-- Task to carry out --
Every line of the data should be retyped with no difference from the original.
**** The data ****
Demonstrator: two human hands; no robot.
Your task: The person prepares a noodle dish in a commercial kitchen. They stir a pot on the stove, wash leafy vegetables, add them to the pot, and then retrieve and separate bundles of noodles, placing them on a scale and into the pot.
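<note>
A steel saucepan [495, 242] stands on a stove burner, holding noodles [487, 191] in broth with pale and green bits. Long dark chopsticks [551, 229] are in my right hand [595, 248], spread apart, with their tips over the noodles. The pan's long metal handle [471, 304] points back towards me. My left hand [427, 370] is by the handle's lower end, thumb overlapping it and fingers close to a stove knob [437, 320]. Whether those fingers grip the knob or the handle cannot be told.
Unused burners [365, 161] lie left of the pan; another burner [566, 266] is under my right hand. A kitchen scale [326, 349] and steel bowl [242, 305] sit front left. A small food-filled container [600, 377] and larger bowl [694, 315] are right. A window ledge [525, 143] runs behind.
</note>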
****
-- Worked solution --
Demonstrator: two human hands; no robot.
Your task: The person prepares a noodle dish in a commercial kitchen. They stir a pot on the stove, wash leafy vegetables, add them to the pot, and then retrieve and separate bundles of noodles, placing them on a scale and into the pot.
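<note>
A steel saucepan [495, 242] stands on a stove burner, holding noodles [487, 191] in broth with pale and green bits. Long dark chopsticks [551, 229] are in my right hand [595, 248], spread apart, with their tips over the noodles. The pan's long metal handle [471, 304] points back towards me. My left hand [427, 370] is by the handle's lower end, thumb overlapping it and fingers close to a stove knob [437, 320]. Whether those fingers grip the knob or the handle cannot be told.
Unused burners [365, 161] lie left of the pan; another burner [566, 266] is under my right hand. A kitchen scale [326, 349] and steel bowl [242, 305] sit front left. A small food-filled container [600, 377] and larger bowl [694, 315] are right. A window ledge [525, 143] runs behind.
</note>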

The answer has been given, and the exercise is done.